■ How to complete this task ■
Whenever a line below includes the string "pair", show it.

■ Data records ■
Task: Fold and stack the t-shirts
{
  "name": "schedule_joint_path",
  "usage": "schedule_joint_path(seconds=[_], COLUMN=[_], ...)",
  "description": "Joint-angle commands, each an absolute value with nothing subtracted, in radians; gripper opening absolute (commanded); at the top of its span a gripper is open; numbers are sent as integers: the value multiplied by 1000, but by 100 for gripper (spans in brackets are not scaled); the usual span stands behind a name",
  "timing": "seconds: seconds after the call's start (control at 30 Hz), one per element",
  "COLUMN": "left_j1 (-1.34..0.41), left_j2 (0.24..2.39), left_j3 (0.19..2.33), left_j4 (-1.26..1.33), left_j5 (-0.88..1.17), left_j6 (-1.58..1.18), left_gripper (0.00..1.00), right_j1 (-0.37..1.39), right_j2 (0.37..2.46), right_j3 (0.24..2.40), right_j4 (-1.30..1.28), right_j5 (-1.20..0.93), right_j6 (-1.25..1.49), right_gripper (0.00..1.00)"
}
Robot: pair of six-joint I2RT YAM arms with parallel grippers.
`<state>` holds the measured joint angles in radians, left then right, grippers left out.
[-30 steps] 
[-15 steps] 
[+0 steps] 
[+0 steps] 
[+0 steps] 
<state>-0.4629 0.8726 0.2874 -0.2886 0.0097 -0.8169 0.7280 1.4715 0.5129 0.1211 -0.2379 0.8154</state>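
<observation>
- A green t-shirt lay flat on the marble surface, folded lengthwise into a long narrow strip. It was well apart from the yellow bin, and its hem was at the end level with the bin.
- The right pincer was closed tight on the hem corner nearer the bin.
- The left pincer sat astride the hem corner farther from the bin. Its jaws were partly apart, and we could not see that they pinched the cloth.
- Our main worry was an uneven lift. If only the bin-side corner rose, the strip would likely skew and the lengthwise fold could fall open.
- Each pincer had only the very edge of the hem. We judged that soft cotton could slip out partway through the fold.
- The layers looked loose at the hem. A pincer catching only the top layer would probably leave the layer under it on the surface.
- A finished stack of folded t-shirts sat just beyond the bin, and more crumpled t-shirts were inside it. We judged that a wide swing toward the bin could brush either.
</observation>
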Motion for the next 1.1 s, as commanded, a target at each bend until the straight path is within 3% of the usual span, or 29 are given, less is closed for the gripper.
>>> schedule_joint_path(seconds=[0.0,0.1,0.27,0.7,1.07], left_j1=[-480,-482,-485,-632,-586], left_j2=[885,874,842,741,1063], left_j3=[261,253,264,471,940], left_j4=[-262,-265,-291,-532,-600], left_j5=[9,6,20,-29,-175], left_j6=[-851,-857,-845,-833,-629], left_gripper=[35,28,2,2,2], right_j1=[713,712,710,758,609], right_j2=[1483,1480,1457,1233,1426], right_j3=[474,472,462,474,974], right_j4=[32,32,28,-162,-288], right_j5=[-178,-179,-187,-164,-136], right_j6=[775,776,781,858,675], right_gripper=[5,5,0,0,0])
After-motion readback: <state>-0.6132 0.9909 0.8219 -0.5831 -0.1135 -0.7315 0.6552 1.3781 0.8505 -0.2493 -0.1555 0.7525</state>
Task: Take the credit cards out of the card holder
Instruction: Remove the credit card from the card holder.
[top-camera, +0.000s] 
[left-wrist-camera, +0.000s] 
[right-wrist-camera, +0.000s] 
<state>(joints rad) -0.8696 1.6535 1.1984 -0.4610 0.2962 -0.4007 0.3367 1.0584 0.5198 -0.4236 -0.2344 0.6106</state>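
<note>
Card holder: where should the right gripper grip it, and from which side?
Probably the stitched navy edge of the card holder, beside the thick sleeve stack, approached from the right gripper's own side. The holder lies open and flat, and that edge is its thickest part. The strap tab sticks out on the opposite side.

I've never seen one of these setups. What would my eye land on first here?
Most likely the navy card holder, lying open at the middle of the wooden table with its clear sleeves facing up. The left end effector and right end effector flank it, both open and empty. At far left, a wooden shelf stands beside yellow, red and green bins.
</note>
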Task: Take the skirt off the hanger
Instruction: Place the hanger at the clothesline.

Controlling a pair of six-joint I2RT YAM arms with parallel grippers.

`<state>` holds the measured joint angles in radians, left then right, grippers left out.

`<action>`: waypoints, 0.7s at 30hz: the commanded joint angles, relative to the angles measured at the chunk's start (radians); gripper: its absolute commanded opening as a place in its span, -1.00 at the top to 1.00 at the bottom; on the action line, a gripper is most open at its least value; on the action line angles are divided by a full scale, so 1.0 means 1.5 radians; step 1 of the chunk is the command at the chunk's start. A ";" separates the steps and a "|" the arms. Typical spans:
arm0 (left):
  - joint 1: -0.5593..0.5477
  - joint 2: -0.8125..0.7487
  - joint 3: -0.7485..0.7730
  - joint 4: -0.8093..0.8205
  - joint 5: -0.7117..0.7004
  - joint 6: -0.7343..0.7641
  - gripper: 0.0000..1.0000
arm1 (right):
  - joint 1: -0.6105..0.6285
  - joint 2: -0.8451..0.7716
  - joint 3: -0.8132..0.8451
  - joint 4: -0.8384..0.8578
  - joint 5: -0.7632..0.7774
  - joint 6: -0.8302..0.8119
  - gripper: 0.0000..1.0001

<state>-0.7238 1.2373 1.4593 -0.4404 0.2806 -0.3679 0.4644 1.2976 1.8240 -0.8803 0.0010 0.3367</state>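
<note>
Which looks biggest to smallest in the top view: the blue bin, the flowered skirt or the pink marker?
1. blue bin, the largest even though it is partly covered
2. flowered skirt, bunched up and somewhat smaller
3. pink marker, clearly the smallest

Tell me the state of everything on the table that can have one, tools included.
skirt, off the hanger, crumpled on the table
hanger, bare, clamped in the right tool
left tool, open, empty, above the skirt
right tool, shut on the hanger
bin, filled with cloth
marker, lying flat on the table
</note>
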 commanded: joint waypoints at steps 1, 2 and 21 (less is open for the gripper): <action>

■ Finished task ■
Robot: pair of six-joint I2RT YAM arms with parallel grippers.
Controlling a pair of six-joint I2RT YAM arms with parallel grippers.

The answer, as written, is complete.